## TRY IT
Copy word for word, please, the lines of the entries below running from the one containing "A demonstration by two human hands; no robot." to the one containing "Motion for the", both ends included.

***

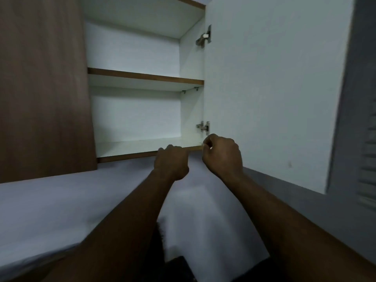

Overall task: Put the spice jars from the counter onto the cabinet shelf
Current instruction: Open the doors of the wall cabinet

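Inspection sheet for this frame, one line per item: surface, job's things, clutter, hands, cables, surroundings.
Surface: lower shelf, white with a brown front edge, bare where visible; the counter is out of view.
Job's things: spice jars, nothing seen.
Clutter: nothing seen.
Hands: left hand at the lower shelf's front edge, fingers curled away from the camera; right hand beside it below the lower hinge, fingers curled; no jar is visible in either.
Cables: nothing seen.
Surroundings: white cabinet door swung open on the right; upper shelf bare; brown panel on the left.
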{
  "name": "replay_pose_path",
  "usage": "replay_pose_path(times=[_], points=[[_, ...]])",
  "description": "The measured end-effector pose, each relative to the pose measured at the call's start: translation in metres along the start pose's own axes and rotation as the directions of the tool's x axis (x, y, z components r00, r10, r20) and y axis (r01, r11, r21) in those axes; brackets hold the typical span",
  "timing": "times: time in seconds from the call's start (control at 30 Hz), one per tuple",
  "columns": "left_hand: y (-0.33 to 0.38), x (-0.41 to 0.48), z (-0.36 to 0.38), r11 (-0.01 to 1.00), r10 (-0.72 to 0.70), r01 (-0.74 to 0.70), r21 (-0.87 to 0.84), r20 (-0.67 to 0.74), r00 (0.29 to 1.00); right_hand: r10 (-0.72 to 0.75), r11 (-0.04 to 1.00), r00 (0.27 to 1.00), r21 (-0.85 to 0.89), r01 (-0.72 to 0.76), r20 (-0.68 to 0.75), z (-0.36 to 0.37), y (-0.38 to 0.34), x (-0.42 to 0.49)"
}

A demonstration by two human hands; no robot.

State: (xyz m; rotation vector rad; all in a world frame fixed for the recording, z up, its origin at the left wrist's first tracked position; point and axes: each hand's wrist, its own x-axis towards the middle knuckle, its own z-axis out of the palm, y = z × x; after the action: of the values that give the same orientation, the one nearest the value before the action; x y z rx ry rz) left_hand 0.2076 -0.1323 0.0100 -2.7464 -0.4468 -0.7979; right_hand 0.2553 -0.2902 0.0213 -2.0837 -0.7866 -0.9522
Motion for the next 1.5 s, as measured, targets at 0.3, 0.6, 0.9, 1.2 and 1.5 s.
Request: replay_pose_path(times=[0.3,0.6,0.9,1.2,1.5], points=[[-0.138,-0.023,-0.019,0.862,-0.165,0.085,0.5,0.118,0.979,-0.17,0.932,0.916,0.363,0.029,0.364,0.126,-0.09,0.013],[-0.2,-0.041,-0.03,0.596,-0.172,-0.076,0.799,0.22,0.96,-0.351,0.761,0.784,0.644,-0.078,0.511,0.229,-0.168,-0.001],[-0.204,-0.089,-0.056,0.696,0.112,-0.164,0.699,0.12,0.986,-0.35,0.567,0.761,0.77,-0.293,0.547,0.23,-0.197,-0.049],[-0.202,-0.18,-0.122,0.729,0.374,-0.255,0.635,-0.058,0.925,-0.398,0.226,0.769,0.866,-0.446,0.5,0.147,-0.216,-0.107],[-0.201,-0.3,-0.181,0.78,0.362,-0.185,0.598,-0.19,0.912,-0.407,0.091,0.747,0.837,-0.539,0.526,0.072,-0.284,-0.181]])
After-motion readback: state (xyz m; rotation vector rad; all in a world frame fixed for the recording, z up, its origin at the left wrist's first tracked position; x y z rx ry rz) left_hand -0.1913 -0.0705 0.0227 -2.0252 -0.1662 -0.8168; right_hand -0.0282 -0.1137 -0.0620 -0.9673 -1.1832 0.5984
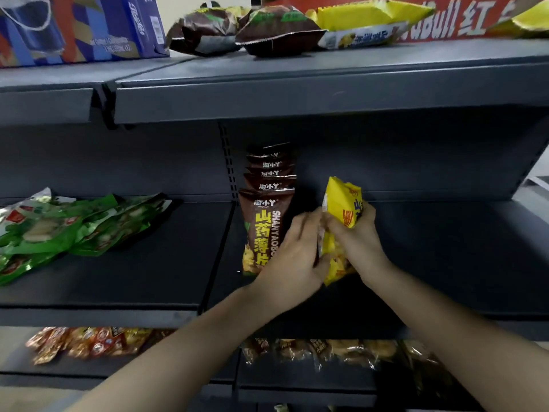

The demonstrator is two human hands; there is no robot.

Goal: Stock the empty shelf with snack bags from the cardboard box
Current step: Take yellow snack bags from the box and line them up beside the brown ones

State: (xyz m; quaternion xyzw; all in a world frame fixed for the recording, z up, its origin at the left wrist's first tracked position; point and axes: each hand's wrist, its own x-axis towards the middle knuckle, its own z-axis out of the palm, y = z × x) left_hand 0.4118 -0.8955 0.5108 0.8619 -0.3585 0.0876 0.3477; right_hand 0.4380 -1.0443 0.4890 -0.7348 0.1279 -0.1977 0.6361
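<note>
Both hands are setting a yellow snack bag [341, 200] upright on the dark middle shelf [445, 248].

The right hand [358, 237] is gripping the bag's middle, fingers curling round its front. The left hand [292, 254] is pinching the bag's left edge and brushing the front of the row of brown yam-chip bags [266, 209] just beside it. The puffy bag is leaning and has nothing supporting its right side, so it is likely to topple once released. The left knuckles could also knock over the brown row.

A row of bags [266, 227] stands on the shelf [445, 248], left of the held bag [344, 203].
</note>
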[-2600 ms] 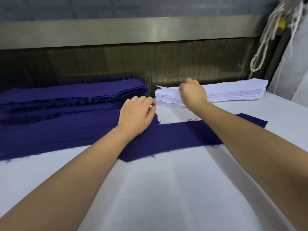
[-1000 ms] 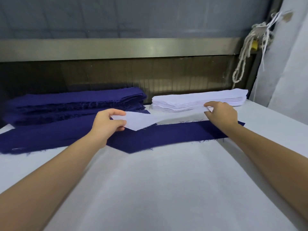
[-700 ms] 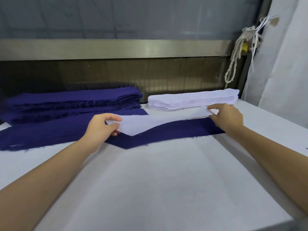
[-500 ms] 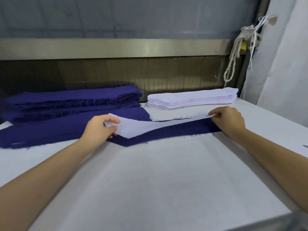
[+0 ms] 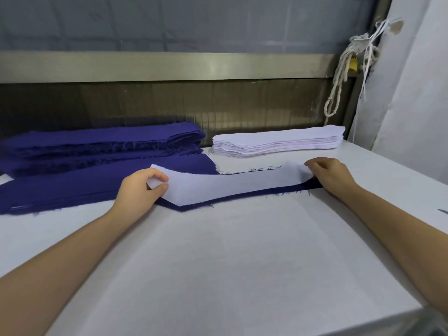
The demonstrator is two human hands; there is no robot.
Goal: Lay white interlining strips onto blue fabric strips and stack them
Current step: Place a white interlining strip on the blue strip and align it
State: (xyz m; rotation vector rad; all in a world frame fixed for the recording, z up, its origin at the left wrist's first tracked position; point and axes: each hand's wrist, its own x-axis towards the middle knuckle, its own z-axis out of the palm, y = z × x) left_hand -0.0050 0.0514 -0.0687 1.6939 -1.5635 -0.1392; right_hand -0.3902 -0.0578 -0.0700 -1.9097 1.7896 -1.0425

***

## EXERCISE RESPONSE
A demonstration by two human hands; no robot.

State: (xyz m; rotation vector rad; all in a world frame fixed for the recording, z up, its origin at the left wrist's first tracked position; point and axes: each hand's wrist, its own x-axis towards the middle knuckle, its own z-axis out of the palm, y = z × x; after the action: of the values that give the same orientation, the one nearest the value before the action; x y z rx ry rz) left_hand 0.2076 -0.1323 0.0100 -2.7464 -0.4468 -0.7979; right_hand 0.2553 -0.2902 0.0213 -2.0837 -0.7866 -0.9522
Motion for the next 1.5 s, as measured, targets at 0.3, 0.6, 0.9, 1.2 and 1.5 s.

Nothing remains open in this exercise.